Happiness. It's relative.
I once went 843 consecutive days posting on my blog which seems, now, like a symptom of something. I remember the moment I realized I was going to miss a day. We were driving down a two-lane road to a campground next to some river out west and I said to myself, “Really? You’re going to turn around and go to a McDonald’s to get a signal so you can post today’s baloney?” It was like pulling the gate on a bucking bronco – I can throw you off anytime I like, Red’s Wrap, just watch.
The traveling was hard, but the trip was great. Airports are architects’ wet dreams – so much to organize and make pretty. So many opportunities for long hallways with dramatic floor to ceiling windows showing the world outside, so many clean, elegant lines uncluttered by unnecessary things like benches for old people to sit on while they gather themselves for the remaining mile of the walk to their connecting flight. I am not bitter, even though we had to be rescued at midnight by a young couple working the wheelchair stand, one of us becoming suddenly quite lame, because the trip itself was great. Full of grandchildren and baseball and the peaceful monochromatic landscape that is Arizona.
I ordered a shower chair for the one of us that is suddenly quite lame and a pair of black patent leather (I think) penny loafers. I say, I think, because I did it so fast and so carelessly that I didn’t really check to see if they were patent leather or just leather. If patent leather, it could be a kind of full circle thing, harkening back to the black patent leather Mary Janes the 5-year-old me wore to Easter Sunday School at the Central Methodist Church in Hastings. I remember walking there on my own, my head down, admiring my extraordinarily beautiful, ruffled anklets. I don’t know where my parents were – they must have come later in the car.

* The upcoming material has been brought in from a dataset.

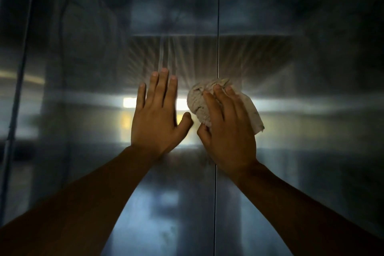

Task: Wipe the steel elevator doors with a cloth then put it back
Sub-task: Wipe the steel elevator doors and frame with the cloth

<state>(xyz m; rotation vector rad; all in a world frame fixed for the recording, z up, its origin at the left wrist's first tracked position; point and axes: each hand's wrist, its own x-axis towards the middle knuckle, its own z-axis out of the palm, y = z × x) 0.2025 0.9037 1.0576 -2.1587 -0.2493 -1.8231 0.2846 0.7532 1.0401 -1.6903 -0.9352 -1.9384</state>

I’m not an elected official but I am an official. And in that capacity (Chair of the Milwaukee County Commission on Aging), I was invited to be in the audience at a panel discussion with a Cabinet Secretary (Xavier Becerra) about the Biden Administration’s successful efforts to cap insulin cost at $35/month and lower the price of other drugs as well. It was very cool to be there, with my little Commissioner pin, being righteously and pleasantly old, and having my picture taken with the guy who appointed me. Half my age, David Crowley is smart, inclusive, and optimistic, the latter being the rarest and most inspirational quality in an elected official. He is a role model for an old lady we know.
It is St. Patrick’s Day, and we have no Guinness. We have a wee corned beef and a sturdy head of cabbage and the possibility of apple crisp. We also have three cans of whipped cream in the refrigerator so we need to make things that can be slathered with whipped cream. For that reason, I decided not to make cookies.
The suddenly quite lame person should definitely not wear the (possible) patent leather penny loafers into the shower, even if the shower chair looks inviting, or because the two items were ordered together. Heads up- if you have never flown through Denver but have any reason to, reserve a wheelchair. That airport is a struggle rather you are lame or not.